Convex Batch Mode Active Sampling via α-Relative Pearson Divergence
Keywords:Active Learning, Batch Mode Active Learning, alpha-relative Pearson divergence, RPE, distribution comparison, maximum mean discrepancy, MMD, convex, minimax, min-max
Active learning is a machine learning technique that trains a classifier after selecting a subset from an unlabeled dataset for labeling and using the selected data for training. Recently, batch mode active learning, which selects a batch of samples to label in parallel, has attracted a lot of attention. Its challenge lies in the choice of criteria used for guiding the search of the optimal batch. In this paper, we propose a novel approach to selecting the optimal batch of queries by minimizing the α-relative Pearson divergence (RPE) between the labeled and the original datasets. This particular divergence is chosen since it can distinguish the optimal batch more easily than other measures especially when available candidates are similar.

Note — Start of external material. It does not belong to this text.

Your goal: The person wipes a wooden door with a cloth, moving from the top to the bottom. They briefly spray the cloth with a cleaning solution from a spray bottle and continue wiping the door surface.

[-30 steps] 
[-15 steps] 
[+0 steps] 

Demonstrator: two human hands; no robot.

The proposed objective is a min-max optimization problem, and it is difficult to solve due to the involvement of both minimization and maximization. We find that the objective has an equivalent convex form, and thus a global optimal solution can be obtained. Then the subgradient method can be applied to solve the simplified convex problem. Our empirical studies on UCI datasets demonstrate the effectiveness of the proposed approach compared with the state-of-the-art batch mode active learning methods.